Yachts to be brought ashore at Larnaca marina

 

Patrick Dewhurst

THE CYPRUS Tourism Organisation (CTO) is to evict up to 150 boats from Larnaca marina after investigations revealed dangerously unstable pontoons.

Acting CTO general director Lefkos Phylactides said yesterday: “We have found out through technical studies and onsite inspections that some of the wharfs – where the boats are tied – have problems relating to structural adequacy.”

Phylactides said that given the possible dangers of collapsing wharfs, the CTO had no option but to close off access to the dangerous parts of the marina. Around 150 are thought to be affected, while another 150 are safely berthed.
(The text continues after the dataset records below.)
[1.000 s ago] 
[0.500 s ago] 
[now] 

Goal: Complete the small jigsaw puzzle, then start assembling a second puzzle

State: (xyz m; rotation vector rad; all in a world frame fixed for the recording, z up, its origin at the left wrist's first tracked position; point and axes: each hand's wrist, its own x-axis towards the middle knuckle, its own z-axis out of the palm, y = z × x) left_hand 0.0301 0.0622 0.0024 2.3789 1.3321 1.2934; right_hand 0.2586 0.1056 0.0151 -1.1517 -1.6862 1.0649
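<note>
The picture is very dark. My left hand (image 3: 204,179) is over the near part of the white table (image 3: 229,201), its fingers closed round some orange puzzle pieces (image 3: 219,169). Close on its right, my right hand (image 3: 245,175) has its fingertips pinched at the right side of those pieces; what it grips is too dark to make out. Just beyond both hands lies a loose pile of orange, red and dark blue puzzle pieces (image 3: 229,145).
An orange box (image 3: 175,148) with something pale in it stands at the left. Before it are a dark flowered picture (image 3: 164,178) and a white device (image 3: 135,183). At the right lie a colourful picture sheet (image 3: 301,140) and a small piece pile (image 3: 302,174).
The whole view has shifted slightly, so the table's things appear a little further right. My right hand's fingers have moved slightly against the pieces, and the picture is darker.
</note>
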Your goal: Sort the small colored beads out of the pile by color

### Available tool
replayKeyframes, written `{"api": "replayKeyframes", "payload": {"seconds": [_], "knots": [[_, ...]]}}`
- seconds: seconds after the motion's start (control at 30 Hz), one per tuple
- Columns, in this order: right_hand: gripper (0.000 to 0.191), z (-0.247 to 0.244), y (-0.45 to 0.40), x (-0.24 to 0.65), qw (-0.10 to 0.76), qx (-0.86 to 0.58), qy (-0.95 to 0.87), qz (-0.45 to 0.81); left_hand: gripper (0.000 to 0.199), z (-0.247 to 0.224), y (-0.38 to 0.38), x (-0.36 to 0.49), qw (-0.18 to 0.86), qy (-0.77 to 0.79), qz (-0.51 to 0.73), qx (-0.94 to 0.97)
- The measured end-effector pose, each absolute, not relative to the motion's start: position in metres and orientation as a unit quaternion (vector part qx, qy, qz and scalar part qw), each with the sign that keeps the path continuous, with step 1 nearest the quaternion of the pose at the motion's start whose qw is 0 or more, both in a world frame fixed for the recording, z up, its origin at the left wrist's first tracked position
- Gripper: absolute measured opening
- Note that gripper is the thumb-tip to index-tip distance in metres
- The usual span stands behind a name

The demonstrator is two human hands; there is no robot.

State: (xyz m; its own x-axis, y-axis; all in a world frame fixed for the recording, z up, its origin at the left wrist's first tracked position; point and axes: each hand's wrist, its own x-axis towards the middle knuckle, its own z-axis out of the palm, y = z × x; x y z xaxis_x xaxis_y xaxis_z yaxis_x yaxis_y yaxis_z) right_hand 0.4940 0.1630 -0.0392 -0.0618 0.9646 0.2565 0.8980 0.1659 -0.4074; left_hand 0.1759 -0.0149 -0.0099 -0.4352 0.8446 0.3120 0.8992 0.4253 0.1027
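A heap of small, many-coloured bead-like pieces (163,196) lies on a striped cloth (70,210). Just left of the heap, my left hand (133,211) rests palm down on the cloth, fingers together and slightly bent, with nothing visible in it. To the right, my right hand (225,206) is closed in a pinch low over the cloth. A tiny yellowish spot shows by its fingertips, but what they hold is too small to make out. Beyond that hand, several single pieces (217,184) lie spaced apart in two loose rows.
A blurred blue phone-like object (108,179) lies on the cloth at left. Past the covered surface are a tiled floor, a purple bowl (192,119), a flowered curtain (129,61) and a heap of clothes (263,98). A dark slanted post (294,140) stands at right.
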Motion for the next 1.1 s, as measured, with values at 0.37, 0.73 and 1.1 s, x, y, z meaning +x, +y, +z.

“The CTO has no option but to close access to the port until we have taken measures to rectify the situation. We are not sure what those measures will be yet, most probably (the dangerous pontoons) will be demolished.”

Asked where the boats that had berthed in the Marina could go, Phylactides said: “We are making arrangements for the users to dry dock  their yachts at the marina, and we are looking into various ways of alleviating the cost to owners.”

As of yesterday, however, the boats remained in the Marina, and tonight the boats’ owners have scheduled a meeting to discuss the matter, after which they are expected to approach the CTO.

In the next two to three days, Phylactides said, the CTO would be in a better position to announce concrete measures.

“We are aware that this is upsetting but we have a responsibility to ensure the safety (of the marina’s users.)”

According to Larnaca Marina manager and CTO inspector Christos Petrides the 30 year old port needs an investment of between €500,000 and €600,000 to bring it up to scratch.

The top priority, Petrides said, is to replace the unstable and deteriorated pontoons and with floating pontoons and “fingers” (against which a boat berths).

However, the CTO is unlikely to invest any money or make any refurbishments because of ongoing negotiations with a consortium of private buyers –  called the “Zenon” consortium, and which includes among others Louis (22 per cent)  Iacovou Brothers (17.5 per cent), Petrolina (17.5 per cent) Bouyques Batiment (17.5 per cent).

According to Phylactides, the CTO and Zenon are in the final stages of an agreement, with a few legal aspects left to consider, and so “It would not be wise for the CTO to engage in any major investment now.”

Last month, Communications and public works minister Efthymios Flourentzos said he was hopeful that the negotiations would be completed by the end of the year.